If your marriage isn’t in good shape, you may want to divorce your spouse or you might worry that they are about to file for divorce from you. Since you were the one working at an investing in the company, can you protect it from claims made by your spouse in the divorce?
What does community property mean for splitting up your assets?
Texas is one of a minority of states that still applies the community property standard to marital property in a divorce. They will look at what assets and debts the spouses acquired throughout their marriage and treat those belongings and debts as community property subject to division.
If you started the company during your marriage or use income or other assets from your marriage to support the company, your spouse may have a claim to at least some of its value as community property. However, if you owned it prior to marriage or if you used nothing but separate property, like savings from before your marriage or inherited wealth, to create it and operate it, you may be able to claim it as separate property and protect it from division or liquidation.
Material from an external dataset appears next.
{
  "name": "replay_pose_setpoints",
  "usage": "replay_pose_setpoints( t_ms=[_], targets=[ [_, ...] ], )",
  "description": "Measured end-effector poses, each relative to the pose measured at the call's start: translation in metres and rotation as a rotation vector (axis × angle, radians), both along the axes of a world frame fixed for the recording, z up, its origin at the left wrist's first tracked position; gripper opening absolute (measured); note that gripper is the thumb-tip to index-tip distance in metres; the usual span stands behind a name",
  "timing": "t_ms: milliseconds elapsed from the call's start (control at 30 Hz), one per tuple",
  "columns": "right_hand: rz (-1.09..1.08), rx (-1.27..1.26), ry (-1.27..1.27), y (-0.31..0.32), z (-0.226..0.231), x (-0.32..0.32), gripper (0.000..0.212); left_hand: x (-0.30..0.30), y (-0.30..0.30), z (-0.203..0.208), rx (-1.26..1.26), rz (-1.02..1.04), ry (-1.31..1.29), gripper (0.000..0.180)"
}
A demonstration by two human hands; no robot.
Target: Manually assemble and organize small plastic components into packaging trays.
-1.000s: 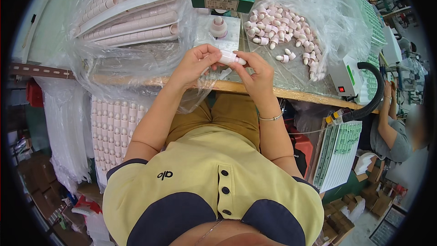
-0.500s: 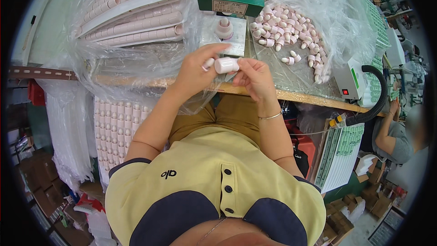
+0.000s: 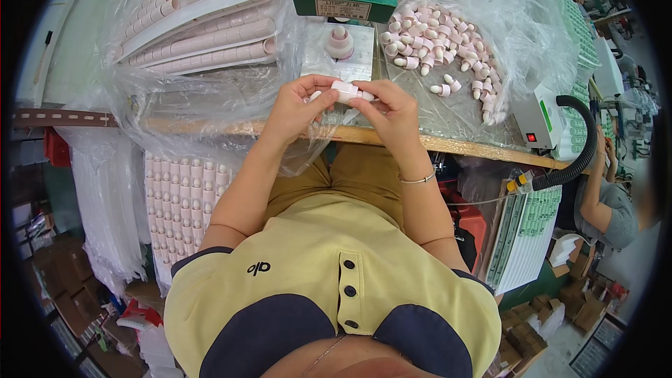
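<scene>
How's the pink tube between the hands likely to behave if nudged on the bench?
The pink tube would likely roll: its side looks rounded. Probably slippery, given the glossy finish. It seems stiff, showing no visible dent between the left hand and right hand.

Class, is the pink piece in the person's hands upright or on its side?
On its side: the pink piece runs crosswise from the left hand to the right hand.

Head fisheye, looking down, rim rather unclear
</scene>
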State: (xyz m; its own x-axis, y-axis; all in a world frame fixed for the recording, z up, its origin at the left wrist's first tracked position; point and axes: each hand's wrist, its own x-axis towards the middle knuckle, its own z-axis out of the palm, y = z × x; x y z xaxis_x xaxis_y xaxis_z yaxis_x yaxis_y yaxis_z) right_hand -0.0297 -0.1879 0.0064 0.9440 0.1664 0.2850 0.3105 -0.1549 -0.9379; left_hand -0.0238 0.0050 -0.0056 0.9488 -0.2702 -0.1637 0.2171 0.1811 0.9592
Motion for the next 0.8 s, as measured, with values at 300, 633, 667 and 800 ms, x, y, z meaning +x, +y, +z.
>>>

What do the courts do if they decide to split a business?
The nature and structure of your company, as well as its value and other factors will influence how the courts handle the business in your divorce. If they view all of the company or some of its value as community property, they will try to give some of that value to your spouse.
They might order you to take out a loan to give them a portion of the company’s value. They could order you to pay maintenance to your spouse that reflects their theoretical share of the company’s income or value. They might even let your spouse keep the house you live in because the amount of equity accrued in the house is roughly equivalent to your business’s value.
If you don’t have a prenuptial or postnuptial agreement in place, then the sooner you start strategizing to protect your company in an upcoming divorce, the better your chances of succeeding.